Every line in the data below from the one containing "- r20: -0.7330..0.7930" down to the one containing "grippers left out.", both included, must be retyped exactly; no other line is to appear.

[Start of section]

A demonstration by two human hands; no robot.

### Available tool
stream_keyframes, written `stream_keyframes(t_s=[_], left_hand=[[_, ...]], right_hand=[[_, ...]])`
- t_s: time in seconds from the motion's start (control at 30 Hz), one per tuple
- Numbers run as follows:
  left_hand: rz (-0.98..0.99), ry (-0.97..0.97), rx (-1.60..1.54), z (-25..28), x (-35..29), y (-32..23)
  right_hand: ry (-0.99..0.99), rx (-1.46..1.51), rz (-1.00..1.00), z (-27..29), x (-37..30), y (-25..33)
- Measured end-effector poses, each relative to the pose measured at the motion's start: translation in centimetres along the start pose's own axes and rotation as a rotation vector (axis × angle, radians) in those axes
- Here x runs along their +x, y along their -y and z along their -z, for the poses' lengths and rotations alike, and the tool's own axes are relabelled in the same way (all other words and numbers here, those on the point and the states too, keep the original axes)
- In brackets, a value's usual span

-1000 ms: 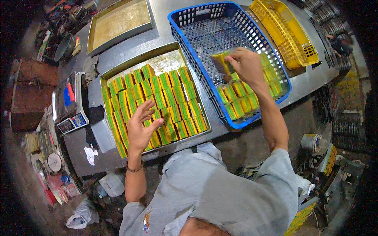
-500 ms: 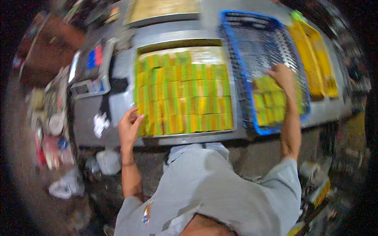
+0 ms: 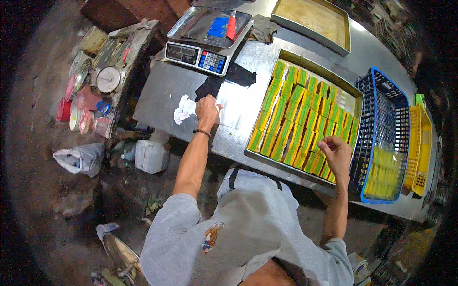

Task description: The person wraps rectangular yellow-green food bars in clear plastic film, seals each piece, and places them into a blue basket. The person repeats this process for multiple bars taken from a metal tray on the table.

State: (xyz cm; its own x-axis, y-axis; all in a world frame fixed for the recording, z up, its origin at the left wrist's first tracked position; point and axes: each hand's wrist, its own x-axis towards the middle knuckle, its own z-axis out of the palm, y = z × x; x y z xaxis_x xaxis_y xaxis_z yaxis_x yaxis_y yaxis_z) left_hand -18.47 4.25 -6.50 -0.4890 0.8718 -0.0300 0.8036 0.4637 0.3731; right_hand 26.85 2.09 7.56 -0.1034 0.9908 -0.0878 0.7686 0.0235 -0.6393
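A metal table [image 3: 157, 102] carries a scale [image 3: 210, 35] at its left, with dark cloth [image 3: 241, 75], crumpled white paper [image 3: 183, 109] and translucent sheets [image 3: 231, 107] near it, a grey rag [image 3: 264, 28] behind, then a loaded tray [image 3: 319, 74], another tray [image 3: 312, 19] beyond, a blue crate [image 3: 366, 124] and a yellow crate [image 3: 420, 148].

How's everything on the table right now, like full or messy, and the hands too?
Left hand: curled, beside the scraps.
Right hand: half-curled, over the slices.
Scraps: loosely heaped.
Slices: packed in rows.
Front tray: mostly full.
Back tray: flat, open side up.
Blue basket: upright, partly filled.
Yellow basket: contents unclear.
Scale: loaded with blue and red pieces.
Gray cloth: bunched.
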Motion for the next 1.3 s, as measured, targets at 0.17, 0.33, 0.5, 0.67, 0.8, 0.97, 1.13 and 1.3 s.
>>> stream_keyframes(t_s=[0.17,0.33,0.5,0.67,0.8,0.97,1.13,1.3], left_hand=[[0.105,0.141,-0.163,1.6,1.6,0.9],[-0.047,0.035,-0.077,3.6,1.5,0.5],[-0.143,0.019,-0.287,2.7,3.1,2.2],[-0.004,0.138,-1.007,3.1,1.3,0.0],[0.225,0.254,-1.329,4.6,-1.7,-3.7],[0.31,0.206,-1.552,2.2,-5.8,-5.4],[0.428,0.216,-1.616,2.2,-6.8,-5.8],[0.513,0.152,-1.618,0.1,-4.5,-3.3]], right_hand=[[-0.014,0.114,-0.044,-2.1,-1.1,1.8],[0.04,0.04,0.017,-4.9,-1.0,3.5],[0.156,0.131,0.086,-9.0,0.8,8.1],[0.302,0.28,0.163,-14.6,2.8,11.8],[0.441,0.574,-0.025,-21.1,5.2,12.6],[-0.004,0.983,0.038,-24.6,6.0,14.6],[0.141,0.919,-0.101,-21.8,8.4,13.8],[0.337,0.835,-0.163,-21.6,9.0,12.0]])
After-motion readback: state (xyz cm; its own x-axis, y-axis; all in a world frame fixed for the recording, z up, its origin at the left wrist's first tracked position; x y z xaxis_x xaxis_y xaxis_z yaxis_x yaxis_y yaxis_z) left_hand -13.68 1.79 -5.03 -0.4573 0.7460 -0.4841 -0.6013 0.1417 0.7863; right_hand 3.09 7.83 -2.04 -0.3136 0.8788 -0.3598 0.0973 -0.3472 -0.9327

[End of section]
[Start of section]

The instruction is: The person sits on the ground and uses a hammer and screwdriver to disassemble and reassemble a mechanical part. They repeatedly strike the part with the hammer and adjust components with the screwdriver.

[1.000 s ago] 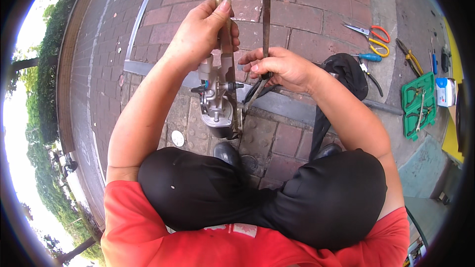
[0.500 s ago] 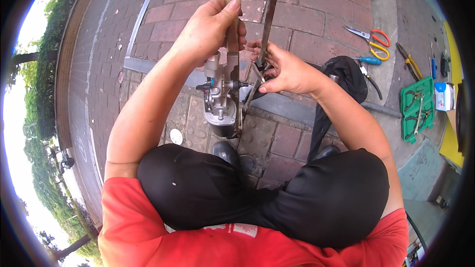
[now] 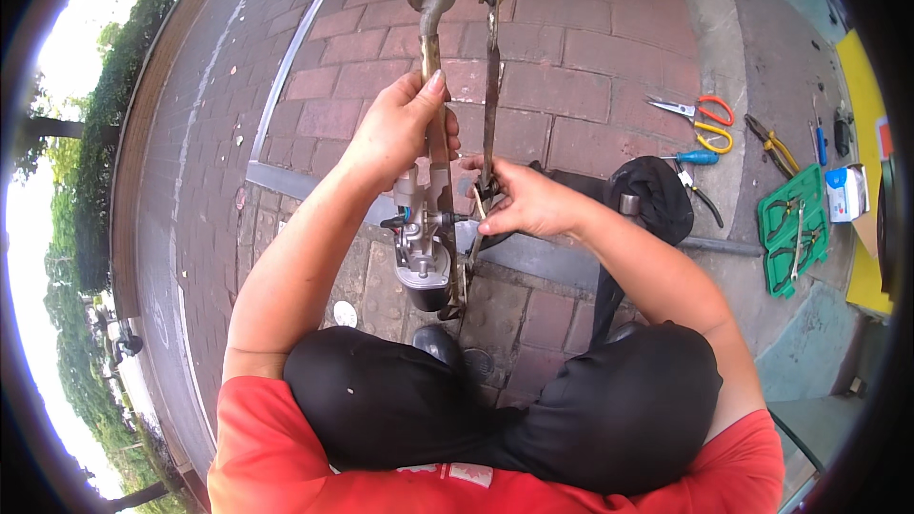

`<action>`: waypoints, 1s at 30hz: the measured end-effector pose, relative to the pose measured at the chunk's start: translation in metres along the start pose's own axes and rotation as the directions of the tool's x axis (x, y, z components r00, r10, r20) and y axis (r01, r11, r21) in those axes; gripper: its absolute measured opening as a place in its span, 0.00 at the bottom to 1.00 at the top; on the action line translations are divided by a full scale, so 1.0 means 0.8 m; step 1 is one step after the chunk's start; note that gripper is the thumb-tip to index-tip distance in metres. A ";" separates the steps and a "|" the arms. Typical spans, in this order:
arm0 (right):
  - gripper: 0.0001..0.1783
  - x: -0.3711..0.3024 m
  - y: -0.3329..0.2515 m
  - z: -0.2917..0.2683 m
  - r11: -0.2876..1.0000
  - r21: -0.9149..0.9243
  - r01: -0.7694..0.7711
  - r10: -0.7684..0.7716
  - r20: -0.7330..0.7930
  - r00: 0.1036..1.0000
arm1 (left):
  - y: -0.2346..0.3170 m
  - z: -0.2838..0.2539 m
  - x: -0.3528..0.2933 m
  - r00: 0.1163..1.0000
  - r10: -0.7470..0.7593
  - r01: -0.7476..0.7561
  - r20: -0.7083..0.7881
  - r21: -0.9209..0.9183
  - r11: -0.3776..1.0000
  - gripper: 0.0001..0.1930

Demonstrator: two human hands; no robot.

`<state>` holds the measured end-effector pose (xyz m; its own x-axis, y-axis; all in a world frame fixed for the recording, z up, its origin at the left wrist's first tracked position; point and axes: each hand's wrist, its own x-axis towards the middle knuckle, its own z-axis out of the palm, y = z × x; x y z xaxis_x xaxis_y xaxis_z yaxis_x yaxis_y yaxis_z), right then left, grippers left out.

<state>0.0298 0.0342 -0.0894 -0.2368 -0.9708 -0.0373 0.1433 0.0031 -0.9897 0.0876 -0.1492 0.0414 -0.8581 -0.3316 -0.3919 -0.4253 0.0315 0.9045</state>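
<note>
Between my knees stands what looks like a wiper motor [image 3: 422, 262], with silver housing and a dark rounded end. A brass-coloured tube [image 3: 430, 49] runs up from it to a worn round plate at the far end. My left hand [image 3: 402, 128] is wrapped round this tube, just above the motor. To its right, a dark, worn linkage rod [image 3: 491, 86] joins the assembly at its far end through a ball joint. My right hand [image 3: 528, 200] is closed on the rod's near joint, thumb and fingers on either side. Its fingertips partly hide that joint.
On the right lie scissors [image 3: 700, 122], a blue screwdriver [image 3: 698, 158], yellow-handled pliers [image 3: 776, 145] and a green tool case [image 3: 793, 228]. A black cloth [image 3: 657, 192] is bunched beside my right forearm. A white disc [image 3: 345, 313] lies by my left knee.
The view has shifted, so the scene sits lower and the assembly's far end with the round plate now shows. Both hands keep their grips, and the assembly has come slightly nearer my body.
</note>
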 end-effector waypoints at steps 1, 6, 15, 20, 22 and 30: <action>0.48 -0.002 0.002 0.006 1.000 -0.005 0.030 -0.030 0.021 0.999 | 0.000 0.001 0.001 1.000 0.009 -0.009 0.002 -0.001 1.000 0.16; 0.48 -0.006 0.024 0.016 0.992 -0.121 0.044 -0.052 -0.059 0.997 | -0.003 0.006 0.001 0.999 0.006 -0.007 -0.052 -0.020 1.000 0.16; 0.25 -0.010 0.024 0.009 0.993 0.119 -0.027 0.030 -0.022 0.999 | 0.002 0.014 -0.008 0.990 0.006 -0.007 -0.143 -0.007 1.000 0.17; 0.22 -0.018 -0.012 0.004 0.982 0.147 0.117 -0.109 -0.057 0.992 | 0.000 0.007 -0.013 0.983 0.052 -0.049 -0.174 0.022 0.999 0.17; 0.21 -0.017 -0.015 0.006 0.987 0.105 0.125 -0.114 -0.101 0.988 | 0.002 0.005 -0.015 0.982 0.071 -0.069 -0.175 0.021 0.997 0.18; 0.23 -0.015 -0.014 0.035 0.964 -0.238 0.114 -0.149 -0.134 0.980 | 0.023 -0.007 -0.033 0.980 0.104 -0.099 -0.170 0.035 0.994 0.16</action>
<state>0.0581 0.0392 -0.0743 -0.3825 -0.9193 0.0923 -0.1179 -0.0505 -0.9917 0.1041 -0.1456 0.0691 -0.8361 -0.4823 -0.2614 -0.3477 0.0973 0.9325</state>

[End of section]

◆ **Exercise solution**:
  - r20: -0.7330..0.7930
  - r00: 0.1036..1.0000
arm1 (left):
  - y: -0.2346..0.3170 m
  - z: -0.2838..0.2539 m
  - x: -0.3528..0.2933 m
  - r00: 0.1163..1.0000
  - r10: -0.7470..0.7593
  - r01: -0.7476..0.7561
  - r20: -0.7083..0.7881
  - r21: -0.9209..0.9183
  - r11: -0.3776..1.0000
  - gripper: 0.0001..0.1930

Demonstrator: two human hands; no robot.

`<state>` holds the measured end-effector pose (xyz m; its own x-axis, y-axis; all in a world frame fixed for the recording, z up, its origin at the left wrist's first tracked position; point and axes: each hand's wrist, its own x-axis towards the middle knuckle, its own z-axis out of the palm, y = z × x; x y z xaxis_x xaxis_y xaxis_z yaxis_x yaxis_y yaxis_z), right then left, grippers left out.

No additional response is needed to complete this exercise.